The Persistently, Pervasively “Difficult” Toddler

By Amalah

Dear Amalah,

I’m having serious issues with my 18 month old son, “James.” He’s always been a lot more work than our 3 year old son. From day one he cried and fussed all the time. He was a terrible sleeper, refused bottles, hated solid food until 10 months old, and cried all the time. We were always at the doctor with him, with ear infections, or stomach bugs or nervous because he wasn’t walking by 16 months old. He’s walking now, and the doctor says there’s nothing to worry about, health-wise. He’s even gone a full two months without an ear infection!

But here’s the thing, I was always saying to myself, “Once he takes a bottle, things will get easier. Once he gets over this ear infection… Once his teeth stop hurting… Once he can sleep through the night…”

But nothing has changed! Unless you are actively playing with or feeding him, he is toddling around after you, screaming and crying for attention. Our 3 year old is so patient and always giving him toys or trying to play with him, but it’s no good. My husband tries playing with him, but if I’m in the house, James is screaming and pushing daddy away. I don’t know why, because I’m very little fun these days because my patience is gone and it seems no amount of daily exercise or childfree date nights will refill it.

The worst part is that I do have a job I like so I get a break from the kids every day at work. When I pick up James from daycare, he has a big smile and the staff tell me he ate his whole lunch and played and napped. Then we go home and 9 days out of 10 he is in between a constant whining fuss or full-blown tantrum from walking in the door to bedtime. It’s like all the negative stereotypes about toddlers times 100, but none of the sweet parts.
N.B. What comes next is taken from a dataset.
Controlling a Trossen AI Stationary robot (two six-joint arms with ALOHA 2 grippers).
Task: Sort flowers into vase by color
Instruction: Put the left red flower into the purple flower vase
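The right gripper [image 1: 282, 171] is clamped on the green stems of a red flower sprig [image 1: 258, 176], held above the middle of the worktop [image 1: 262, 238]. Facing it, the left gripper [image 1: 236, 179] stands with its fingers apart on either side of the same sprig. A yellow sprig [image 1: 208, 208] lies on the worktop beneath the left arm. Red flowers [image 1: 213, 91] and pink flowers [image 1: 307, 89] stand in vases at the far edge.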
Tonight was the worst, we picked up the kids and tried to have a fun picnic at the park. Our 3 year old ran around playing and then ate dinner without a problem. James kept trying to kill himself and throwing tantrums when I wouldn’t let him run in the road or grab a stray cat. He slid on the slide and had fun for about one minute out of 3 hours.
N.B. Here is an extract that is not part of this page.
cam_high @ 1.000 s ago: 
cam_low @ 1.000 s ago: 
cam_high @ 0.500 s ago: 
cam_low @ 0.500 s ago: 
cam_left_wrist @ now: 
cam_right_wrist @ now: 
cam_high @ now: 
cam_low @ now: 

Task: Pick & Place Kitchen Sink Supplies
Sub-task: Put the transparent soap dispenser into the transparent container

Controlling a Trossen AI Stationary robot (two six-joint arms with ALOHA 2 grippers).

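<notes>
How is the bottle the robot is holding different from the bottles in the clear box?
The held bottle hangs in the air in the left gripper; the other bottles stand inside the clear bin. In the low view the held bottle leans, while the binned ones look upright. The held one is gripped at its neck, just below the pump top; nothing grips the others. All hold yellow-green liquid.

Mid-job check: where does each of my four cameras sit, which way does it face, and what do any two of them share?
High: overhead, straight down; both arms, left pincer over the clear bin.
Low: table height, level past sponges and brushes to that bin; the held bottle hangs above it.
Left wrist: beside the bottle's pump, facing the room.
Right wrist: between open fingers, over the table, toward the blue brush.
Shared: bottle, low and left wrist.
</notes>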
I’m sorry, this is just a lot of complaining, but my real question is-how can I make him happier? I try making him food he likes, playing games with him, ignoring his whining, not spoiling him too much, giving him lots of hugs-but he always seems so unhappy. And secondly, how can I deal with my frustration with his whining? I do work and occasionally get nights out with friends or husband, but my impatience goes straight to level 10 the next morning when he throws his juice and banana on the floor and tries to tip over his high chair for NO REASON. I think my frustration is so high because I’ve stopped believing it will get any better. Nothing changed after his teeth came in and nothing is going to change after he can communicate better either.

I’m also frustrated because we’d like to have more kids. If James were as easy as our 3 year old, I’d be pregnant by now. But now my husband and I can’t handle the idea of any more kids until… When? Never? I’m hitting the tail end of my 30s here. We can’t wait till he’s in kindergarten.
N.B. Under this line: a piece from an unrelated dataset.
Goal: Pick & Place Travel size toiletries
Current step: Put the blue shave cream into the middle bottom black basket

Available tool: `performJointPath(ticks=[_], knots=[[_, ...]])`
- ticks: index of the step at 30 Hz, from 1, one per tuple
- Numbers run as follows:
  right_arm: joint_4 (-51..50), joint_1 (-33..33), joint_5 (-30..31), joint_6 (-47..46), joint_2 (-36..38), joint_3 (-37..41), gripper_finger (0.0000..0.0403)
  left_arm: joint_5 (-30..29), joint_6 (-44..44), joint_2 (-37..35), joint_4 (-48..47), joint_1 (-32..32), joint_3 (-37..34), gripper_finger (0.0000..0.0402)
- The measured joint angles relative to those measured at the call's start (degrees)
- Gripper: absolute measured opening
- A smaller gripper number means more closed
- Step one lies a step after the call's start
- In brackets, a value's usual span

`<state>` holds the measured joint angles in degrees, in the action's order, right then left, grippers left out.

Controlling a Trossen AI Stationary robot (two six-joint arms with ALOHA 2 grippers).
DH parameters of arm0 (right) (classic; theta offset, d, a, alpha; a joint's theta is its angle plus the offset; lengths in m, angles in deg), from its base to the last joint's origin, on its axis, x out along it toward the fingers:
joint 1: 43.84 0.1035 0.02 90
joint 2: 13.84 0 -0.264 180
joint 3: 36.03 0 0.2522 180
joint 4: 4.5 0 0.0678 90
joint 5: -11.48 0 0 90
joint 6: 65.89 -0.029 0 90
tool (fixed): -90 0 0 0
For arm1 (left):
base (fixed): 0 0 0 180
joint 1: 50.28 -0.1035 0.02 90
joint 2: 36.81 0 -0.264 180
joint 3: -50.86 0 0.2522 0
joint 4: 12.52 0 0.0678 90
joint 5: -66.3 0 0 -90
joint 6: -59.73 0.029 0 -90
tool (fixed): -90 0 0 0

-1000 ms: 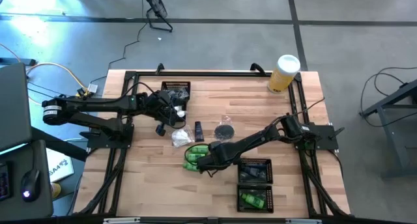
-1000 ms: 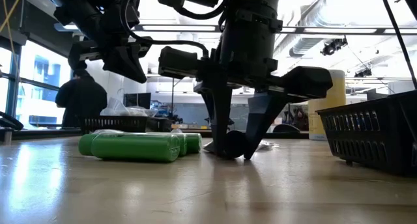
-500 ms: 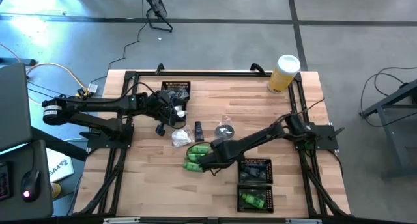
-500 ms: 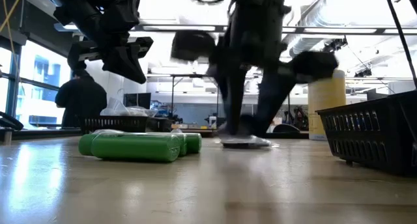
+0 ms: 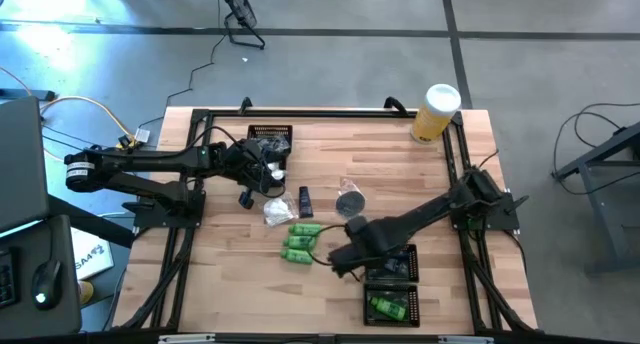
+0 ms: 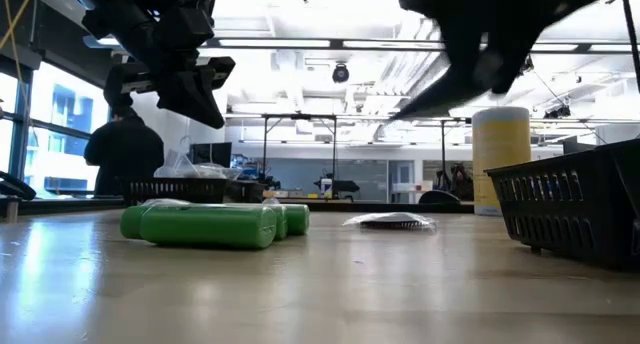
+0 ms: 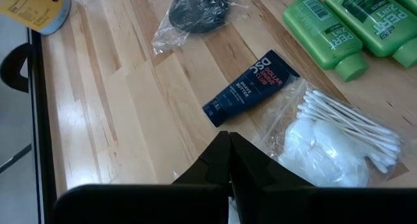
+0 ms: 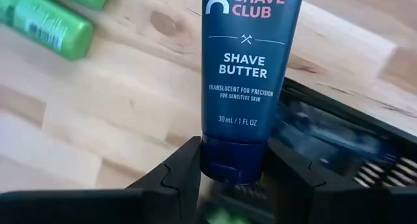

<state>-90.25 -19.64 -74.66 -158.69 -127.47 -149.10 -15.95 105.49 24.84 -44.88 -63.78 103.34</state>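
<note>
Clamped by its cap between the half-closed right gripper (image 8: pixel 233 168), the shave butter tube (image 8: pixel 246 74) could be dropped short of the near mesh tray (image 5: pixel 392 267) if released early.

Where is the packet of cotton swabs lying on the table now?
In the high view the packet of cotton swabs lies on the table's left half, beside the dark blue shave butter tube and just above the green bottles.

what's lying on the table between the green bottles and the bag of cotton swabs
Nothing: in the left wrist view bare wood separates the green bottles from the bag of cotton swabs. The high view agrees.
</note>
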Motion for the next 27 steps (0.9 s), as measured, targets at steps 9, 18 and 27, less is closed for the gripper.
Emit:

Sorry to complain so much, but I’m having a hard time with this and any advice you could offer would be very appreciated.

Thank you, I love reading your work

Usually when I get a letter like this, about this particular age and this particular toddler-type behavior, I’ll offer some condolences about the horrors of the pre-verbal toddler and how they vent their frustrations and emotions and separation anxiety in almost universally-negative ways. I’ll recommend some baby sign language, maybe a copy of It Takes Two To Talk, and some “hang in there, it’ll pass” platitudes.

But in your case, that would simply be continuing the wait-and-see pattern you’ve been repeating since his birth. “Once he can talk” may not be any more of a game changer for you than all the other milestones that have come and gone.

I think you should call your local Early Intervention team and/or some other specialists and get him evaluated. Evaluated for what, exactly, I cannot say. And I don’t want you to read that sentence and PANIC, but instead see it as the next logical step to writing this letter to me.  It’s a path to answers, a path to figuring out what needs your son has that are going unaddressed. and ultimately, hopefully, a path to some help. For you both! He sounds every bit as unhappy as you are, and I don’t think that’s a situation anyone should just suck up and cross your fingers that one day, things will magically change.

Some babies and toddlers ARE much, much harder than others. (Go to the parenting section of any bookstore and you’ll see countless books with adjectives like “spirited” and “strong-willed” and “difficult.”) Many of them DO just outgrow it — a quirk of personality that improves with maturity and verbal skills. For others, though, this sort of persistent, pervasive unhappiness and out-of-control impulses/emotions can be signs of something atypical.

Off the top of my head, I would recommend you get a full developmental/behavioral evaluation done by Early Intervention (or other organization that focuses on early childhood development, particularly sensory processing, Spectrum and disruptive disorders). And in addition to that,  1) get a full hearing evaluation done by a dedicated pediatric ENT or audiologist (all those ear infections may have damaged his hearing, and your regular pediatrician won’t be able to make that determination), and 2) get him tested for food allergies, if you haven’t already (to find out if there was something going on with all that bottle/food rejection and stomach bugs). The bottle/solid food and late walking issues could also have been ear-related, although all of those are common quirks of kids with sensory processing issues as well. So I’d cover all the bases.

And you know, everything might wind up completely normal and fine and awesome. But at least you’ll KNOW. And if there IS something going on, you’ll also know, and no longer be wasting time addressing it with all the spinning-wheel “once he can do X, Y, Z” while nothing actually improves and your family’s unhappiness gets worse. Believe me, I’ve been there. At certain point, the waiting-and-seeing benefits neither parent nor child.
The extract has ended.